**What is required:** Transcribe the full listing so that each line reads as it does in the original.

******************************

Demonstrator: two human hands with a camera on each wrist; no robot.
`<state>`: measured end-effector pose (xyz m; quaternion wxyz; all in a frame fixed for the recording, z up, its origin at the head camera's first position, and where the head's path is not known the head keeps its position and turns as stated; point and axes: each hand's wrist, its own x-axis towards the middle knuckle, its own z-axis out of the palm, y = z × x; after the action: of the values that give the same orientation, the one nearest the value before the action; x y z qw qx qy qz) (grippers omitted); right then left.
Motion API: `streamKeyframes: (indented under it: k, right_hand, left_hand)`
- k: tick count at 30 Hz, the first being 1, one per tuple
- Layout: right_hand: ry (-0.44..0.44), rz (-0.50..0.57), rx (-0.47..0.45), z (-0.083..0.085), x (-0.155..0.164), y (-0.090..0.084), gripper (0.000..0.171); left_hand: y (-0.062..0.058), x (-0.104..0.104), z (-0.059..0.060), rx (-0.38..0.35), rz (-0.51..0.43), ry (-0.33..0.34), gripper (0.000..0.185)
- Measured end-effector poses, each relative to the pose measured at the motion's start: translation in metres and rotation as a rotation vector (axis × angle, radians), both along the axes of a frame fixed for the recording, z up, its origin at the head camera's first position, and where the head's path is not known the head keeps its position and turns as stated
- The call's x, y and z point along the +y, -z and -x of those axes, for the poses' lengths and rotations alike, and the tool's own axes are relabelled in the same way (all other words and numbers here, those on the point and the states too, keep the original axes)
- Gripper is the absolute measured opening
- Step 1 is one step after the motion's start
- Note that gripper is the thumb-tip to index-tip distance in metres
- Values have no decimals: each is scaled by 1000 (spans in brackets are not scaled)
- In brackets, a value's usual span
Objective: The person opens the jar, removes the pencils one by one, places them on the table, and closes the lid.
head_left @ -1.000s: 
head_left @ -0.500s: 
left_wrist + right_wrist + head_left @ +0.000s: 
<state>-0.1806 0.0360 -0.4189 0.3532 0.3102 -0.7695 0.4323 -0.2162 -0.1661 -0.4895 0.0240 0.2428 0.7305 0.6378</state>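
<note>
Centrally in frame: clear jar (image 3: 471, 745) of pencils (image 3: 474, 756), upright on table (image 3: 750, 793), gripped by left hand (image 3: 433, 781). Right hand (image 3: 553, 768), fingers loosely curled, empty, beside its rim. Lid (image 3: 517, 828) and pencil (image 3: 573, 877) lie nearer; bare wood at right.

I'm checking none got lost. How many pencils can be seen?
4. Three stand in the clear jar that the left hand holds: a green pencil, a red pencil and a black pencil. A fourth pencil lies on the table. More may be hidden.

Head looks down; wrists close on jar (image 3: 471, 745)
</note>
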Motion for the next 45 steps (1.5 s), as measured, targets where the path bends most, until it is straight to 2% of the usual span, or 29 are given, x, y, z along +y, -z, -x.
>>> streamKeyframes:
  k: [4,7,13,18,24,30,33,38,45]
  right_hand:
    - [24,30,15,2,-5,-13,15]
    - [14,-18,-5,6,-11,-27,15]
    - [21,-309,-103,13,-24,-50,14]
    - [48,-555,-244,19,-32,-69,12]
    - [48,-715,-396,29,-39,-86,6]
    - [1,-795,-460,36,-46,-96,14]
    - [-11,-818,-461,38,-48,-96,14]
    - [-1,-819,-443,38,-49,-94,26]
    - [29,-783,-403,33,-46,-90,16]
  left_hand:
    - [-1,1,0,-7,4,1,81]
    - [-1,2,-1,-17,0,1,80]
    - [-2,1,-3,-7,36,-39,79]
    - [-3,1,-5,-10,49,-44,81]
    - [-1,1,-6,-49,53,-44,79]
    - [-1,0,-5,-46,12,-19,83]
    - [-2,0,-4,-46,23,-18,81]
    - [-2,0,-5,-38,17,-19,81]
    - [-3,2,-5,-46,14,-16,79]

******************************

**Answer section:**
Demonstrator: two human hands with a camera on each wrist; no robot.
`<state>`: measured end-effector pose (xyz m; quaternion wxyz; all in a frame fixed for the recording, z up, its origin at the head camera's first position, and where the head's path is not known the head keeps its position and turns as stated; point and axes: each hand's wrist, its own x-axis towards the middle knuckle, its own z-axis out of the palm, y = z × x; after the action: of the values that give the same orientation, the one nearest the value before the action; x y z qw qx qy qz) (grippers omitted); right then left.
Motion API: `streamKeyframes: (indented under it: k, right_hand, left_hand)`
- k: tick count at 30 Hz, the first being 1, one per tuple
- Layout: right_hand: ry (-0.44..0.44), rz (-0.50..0.57), rx (-0.47..0.45), z (-0.083..0.085), x (-0.155..0.164), y (-0.090..0.084), gripper (0.000..0.171); left_hand: y (-0.062..0.058), x (-0.104..0.104), z (-0.059..0.060), rx (-0.38..0.35), rz (-0.51..0.43), ry (-0.33..0.34), gripper (0.000..0.185)
- Measured end-effector poses, each relative to the pose measured at the motion's start: translation in metres and rotation as a rotation vector (axis × angle, radians), both along the axes of a frame fixed for the recording, z up, its origin at the head camera's first position, and where the head's path is not known the head keeps its position and turns as stated
- The call's x, y and z point along the +y, -z and -x of those axes, for the poses' lengths and rotations alike, and the tool's own axes are relabelled in the same way (all other words and numbers here, those on the point and the states too, keep the original axes)
- Gripper is the absolute measured opening
- Step 1 is one step after the motion's start
- Note that gripper is the thumb-tip to index-tip distance in metres
- Values have no decimals: each is scaled by 1000 (spans in brackets are not scaled)
- In brackets, a value's usual span
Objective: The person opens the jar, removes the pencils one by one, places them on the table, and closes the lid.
head_left @ -1.000s: 
head_left @ -0.500s: 
left_wrist + right_wrist + head_left @ +0.000s: 
<state>-0.1806 0.0360 -0.4189 0.3532 0.3102 -0.7695 0.4323 -0.2162 -0.1661 -0.4895 0.0240 0.2428 0.7305 0.6378</state>
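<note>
Centrally in frame: clear jar (image 3: 471, 745) of pencils (image 3: 474, 756), upright on table (image 3: 750, 793), gripped by left hand (image 3: 433, 781). Right hand (image 3: 553, 768), fingers loosely curled, empty, beside its rim. Lid (image 3: 517, 828) and pencil (image 3: 573, 877) lie nearer; bare wood at right.

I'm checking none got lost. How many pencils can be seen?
4. Three stand in the clear jar that the left hand holds: a green pencil, a red pencil and a black pencil. A fourth pencil lies on the table. More may be hidden.

Head looks down; wrists close on jar (image 3: 471, 745)
</note>
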Motion for the next 45 steps (1.5 s), as measured, targets where the path bends most, until it is straight to 2% of the usual span, or 29 are given, x, y, z along +y, -z, -x.
>>> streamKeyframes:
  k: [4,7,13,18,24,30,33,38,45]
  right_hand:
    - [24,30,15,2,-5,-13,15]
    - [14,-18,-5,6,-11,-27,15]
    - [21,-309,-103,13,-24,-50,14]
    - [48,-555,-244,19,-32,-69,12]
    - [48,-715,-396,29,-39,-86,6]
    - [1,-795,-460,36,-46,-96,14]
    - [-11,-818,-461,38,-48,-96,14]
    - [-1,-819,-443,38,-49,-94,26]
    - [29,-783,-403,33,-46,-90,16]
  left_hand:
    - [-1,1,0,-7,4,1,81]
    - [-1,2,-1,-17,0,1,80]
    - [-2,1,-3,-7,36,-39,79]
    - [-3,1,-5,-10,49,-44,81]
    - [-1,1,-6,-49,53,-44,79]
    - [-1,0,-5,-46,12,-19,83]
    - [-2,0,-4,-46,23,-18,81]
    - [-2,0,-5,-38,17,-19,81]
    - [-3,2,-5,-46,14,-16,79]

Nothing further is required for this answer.